Here’s another interesting fact: 90% of restaurant managers started in entry-level positions. So, what happens along the way? And what turns some employees into great managers that inspire and others into tyrants? Is there a secret sauce or a personality trait? Perhaps, some were fortunate to come across an employer who believed in the art of training rather than the “sink or swim” approach.
Here’s what we do know: great managers motivate and appreciate their team members, inspiring them to be their best at work and as people. Let’s explore what to look for in a person that possesses that elusive trait of knowing how to manage others and a business, and how to help them excel.
The Importance of Hiring the Right Manager
According to the National Restaurant Association, recruiting and training a new manager can cost up to $15,000. That, of course, doesn’t take into account the incredible hardship and lost profits that can occur if you choose the wrong person. Some restauranteurs lean toward hiring managers with extensive experience. Others believe in promoting their best employees and teaching them the ropes.
Promoting from within your establishment can save time and money, boost employee morale, and reduce turnovers. It creates a culture of respect, growth, dedication, and motivation, giving employees a look into the industry as a possible career choice. Unlike external applicants, they know your restaurant, staff, and customers.

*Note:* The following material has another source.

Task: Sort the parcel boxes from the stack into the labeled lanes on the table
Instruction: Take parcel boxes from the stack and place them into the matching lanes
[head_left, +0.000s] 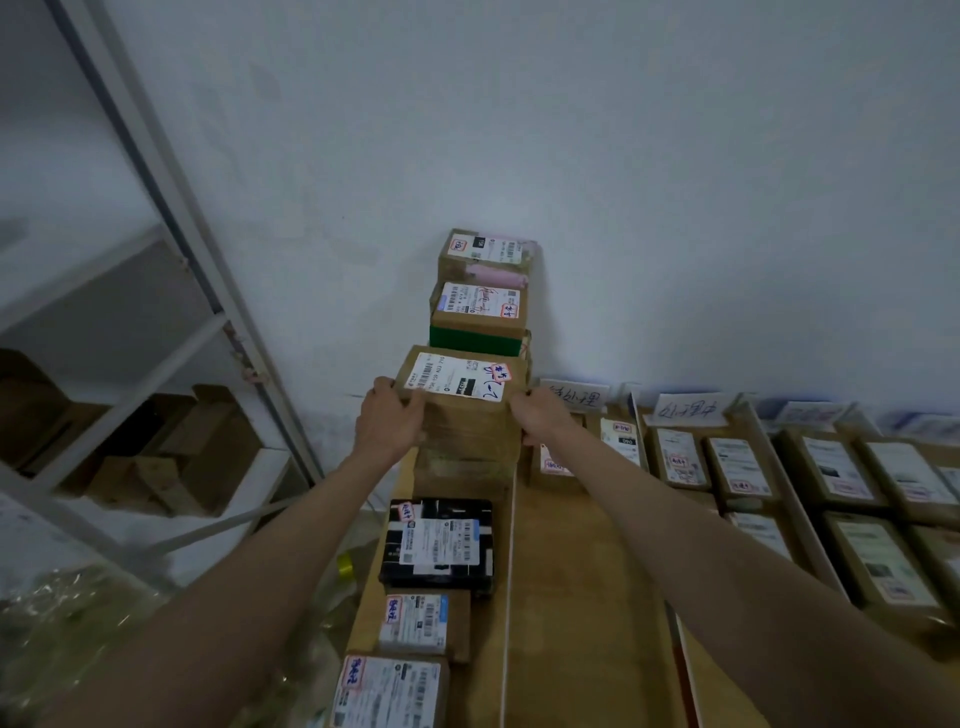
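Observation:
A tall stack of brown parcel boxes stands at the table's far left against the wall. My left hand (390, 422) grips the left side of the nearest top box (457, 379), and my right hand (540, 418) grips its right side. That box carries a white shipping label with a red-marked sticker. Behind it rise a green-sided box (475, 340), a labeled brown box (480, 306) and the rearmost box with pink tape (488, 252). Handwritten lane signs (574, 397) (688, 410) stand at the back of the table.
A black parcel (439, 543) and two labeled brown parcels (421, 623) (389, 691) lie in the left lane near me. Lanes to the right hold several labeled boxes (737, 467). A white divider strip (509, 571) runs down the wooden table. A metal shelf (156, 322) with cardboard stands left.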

What to Look for In an Existing Employee
While being on time, arriving in good spirits, and providing excellent customer service are important attributes, as you know, there’s much more to being a manager. Consider the following when hiring from within your restaurant:
- Which staff member maintains their cool under pressure?
- Do other employees respect them and look to them for guidance?
- Do they demonstrate strong leadership skills?
- Are they quick learners and confident in their knowledge?
- Do they possess the qualities that can instill confidence in others?
- Do they align with your restaurant’s culture and values?
- Can you trust them?
The Training Grounds
Restaurant managers have an incredible load on their shoulders and often do not have enough hours in the day to complete their many tasks. This is one of the reasons you’ll often find the manager in the back office crunching numbers. Unfortunately, this means that the staff is left without someone to turn to in the event of a challenging customer, an injured employee, or one of the many other unexpected occurrences that are a daily part of the restaurant environment.
This is one of the best lessons a new manager can learn: don’t hide. Going through reports and benchmarks is left for very slow periods.
In addition to staying visible, they’ll need to gain experience with scheduling, finances, and keeping meal service flowing, challenging undertakings for even the most seasoned leader. Handling unhappy guests and responding to online reviews in the appropriate manner also fall under their responsibilities.
A successful manager knows how to train staff and maintains strong communication. They work closely with the chef and kitchen manager regarding inventory, purchasing, and menu planning. And much more.
Because of the fast pace of the restaurant industry and the incredible number of tasks managers perform, many find that they learn as they go instead of undergoing a formal training period. Of course, hands-on management training means there will be some mistakes along the way, but with perseverance, your employee-turned-manager may become one of your greatest assets.
What 3 qualities make a good restaurant manager?
A few essential qualities in a good restaurant manager include leadership, a good attitude even in the face of challenges, and a passion for the industry and the establishment they manage. Restaurant managers also need to excel in time management, creating standardized processes that can be repeated.
What should I look for when hiring a restaurant manager?
Every restaurant runs a little differently, which means there will be some learning involved no matter how much experience a manager has. In fact, many restauranteurs look more for key traits than precise knowledge. Critical skills include problem-solving, strong decision-making, excellent communication, self-awareness, and emotional intelligence.